ATP9 plays a critical role in cellular energy metabolism by constituting a key component of the proton channel in ATP synthase. Within the F0 domain of the enzyme, ATP9 forms a ring of 10 identical subunits (the c-ring) that, together with subunit 6, facilitates proton translocation across the mitochondrial inner membrane . This proton movement is coupled to ATP synthesis in the extramembranous F1 domain of the enzyme complex.
The proton translocation mechanism involves the rotation of the c-ring as protons pass through the channel. This rotational motion is mechanically coupled to conformational changes in the F1 domain, where ADP and inorganic phosphate are converted to ATP. The precise arrangement of ATP9 subunits in the c-ring is essential for this process, as it creates the path through which protons flow down their electrochemical gradient . Dysfunction of ATP9 can severely compromise mitochondrial ATP production, highlighting its fundamental importance in cellular bioenergetics.
The integration of ATP9 into the complete ATP synthase complex follows a precise assembly pathway that involves both separate module formation and coordinated assembly steps. Current research suggests that ATP synthase assembly involves multiple modules that converge in the final stages of complex formation .
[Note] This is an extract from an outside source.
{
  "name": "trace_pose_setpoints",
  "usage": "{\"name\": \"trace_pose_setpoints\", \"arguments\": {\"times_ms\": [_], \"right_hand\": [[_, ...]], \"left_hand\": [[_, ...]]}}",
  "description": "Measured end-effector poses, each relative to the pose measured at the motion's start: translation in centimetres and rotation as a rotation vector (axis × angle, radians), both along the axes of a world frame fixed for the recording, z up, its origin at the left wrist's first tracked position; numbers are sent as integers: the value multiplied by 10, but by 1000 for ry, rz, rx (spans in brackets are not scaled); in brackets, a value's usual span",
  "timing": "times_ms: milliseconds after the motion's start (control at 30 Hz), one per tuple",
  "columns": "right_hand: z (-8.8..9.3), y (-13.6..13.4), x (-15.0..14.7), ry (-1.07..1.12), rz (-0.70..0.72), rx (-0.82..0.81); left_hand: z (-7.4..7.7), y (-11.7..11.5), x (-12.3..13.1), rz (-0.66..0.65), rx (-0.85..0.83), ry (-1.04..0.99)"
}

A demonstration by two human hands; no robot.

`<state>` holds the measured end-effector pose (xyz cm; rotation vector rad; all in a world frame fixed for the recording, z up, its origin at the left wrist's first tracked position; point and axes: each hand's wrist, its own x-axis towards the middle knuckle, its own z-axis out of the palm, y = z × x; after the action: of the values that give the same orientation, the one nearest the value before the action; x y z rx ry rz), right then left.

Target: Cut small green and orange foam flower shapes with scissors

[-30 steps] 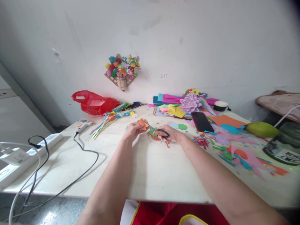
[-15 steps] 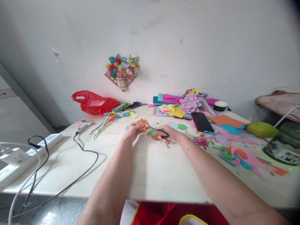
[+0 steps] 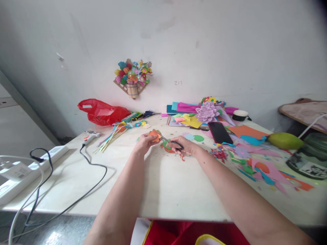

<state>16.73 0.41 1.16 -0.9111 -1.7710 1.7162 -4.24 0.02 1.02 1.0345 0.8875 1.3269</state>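
My left hand (image 3: 144,143) pinches an orange piece of craft foam or felt (image 3: 154,136) with a wavy, petal-like edge. Black-handled scissors (image 3: 176,144) are in my right hand (image 3: 186,145), fingers wrapped through the loops. Their metal blades point left and meet the edge of the orange piece; whether they are fully closed is hard to make out. Under the scissors lie green and orange scraps (image 3: 167,146), with a curled orange strip (image 3: 183,157) beside them. Pale blue and green round cutouts (image 3: 198,138) rest just beyond my right hand.
Left on the table are a glue gun (image 3: 90,136) with a black cord, a power strip (image 3: 33,170), thin sticks (image 3: 108,139) and a red plastic bag (image 3: 103,112). To the right are a phone (image 3: 220,132), coloured scraps (image 3: 265,170), a green fruit (image 3: 285,141) and a glass jar (image 3: 310,156).
The scissor blades have shifted slightly against the orange piece's edge. Both hands stay in nearly the same place.
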Motion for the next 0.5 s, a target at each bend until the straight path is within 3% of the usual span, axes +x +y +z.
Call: {"name": "trace_pose_setpoints", "arguments": {"times_ms": [500], "right_hand": [[4,-6,-2,-8,-30,55]], "left_hand": [[1,-1,3,2,6,-53]]}}
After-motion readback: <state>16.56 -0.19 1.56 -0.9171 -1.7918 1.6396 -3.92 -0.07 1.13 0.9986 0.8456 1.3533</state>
In the assembly process, ATP9 subunits first form the c-ring structure, which is one of the earliest assembly intermediates. According to studies in yeast (which have homologous systems to rice), this c-ring then associates with the F1 domain module. The peripheral stalk components are added subsequently, providing stability to the c-ring/F1 complex. The final steps involve the addition of mitochondrially-encoded subunits a (ATP6) and A6L (ATP8) .
Recent evidence suggests that ATP synthase is formed from three different modules: the c-ring (containing ATP9), the F1 domain, and the ATP6/ATP8 complex. The proper integration of these modules is essential for the formation of functional ATP synthase. The assembly process is carefully regulated, with translation of ATP9 being enhanced under specific conditions related to the assembly state of the complex .
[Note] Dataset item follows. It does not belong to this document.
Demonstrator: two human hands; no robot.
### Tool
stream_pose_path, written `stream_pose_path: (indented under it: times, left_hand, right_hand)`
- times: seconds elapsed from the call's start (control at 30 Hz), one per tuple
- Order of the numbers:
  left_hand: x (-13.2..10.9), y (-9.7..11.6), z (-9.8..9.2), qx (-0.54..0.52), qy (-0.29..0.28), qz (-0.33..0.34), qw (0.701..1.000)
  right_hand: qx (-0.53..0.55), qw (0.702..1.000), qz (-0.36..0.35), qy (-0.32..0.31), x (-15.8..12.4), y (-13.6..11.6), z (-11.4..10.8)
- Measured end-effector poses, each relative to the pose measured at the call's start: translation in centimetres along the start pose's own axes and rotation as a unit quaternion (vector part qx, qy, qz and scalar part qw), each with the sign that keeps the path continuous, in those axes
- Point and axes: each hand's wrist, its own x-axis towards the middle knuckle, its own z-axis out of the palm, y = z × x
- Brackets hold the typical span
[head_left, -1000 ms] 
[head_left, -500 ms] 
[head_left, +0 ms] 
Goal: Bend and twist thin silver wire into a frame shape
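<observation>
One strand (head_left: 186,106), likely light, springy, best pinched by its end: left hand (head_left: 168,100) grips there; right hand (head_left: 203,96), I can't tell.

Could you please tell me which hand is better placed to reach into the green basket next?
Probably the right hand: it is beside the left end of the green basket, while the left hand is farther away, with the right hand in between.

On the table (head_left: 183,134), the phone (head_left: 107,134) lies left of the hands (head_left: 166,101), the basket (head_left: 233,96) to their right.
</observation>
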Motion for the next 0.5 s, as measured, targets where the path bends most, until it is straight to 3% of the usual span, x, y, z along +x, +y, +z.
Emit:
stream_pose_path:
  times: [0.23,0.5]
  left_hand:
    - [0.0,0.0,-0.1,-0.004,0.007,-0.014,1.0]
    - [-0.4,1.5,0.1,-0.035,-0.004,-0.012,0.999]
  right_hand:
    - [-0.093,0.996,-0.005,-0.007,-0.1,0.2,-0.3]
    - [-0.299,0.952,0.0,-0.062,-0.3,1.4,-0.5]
Expression of recombinant ATP9 from Oryza sativa presents significant challenges due to its hydrophobic nature and the requirements for proper folding and assembly. Based on available research data, yeast expression systems have shown considerable success for producing functional recombinant ATP9 . Yeast systems offer advantages for mitochondrial proteins because they possess similar compartmentalization and processing machinery to plant mitochondria.
For optimal expression, researchers should consider the following methodological approaches:
Codon optimization of the ATP9 gene sequence for the selected expression host
Addition of appropriate tags (typically N-terminal) that do not interfere with protein folding
Use of inducible promoters to control expression levels and minimize toxicity
Growth at lower temperatures (typically 20-25°C) during induction to enhance proper folding
Supplementation with specific lipids that assist membrane protein folding
The expression yield can be monitored through Western blot analysis using antibodies against either ATP9 or the fusion tag. Initial screening of multiple constructs with variations in tags, linkers, and promoters is recommended to identify optimal expression conditions .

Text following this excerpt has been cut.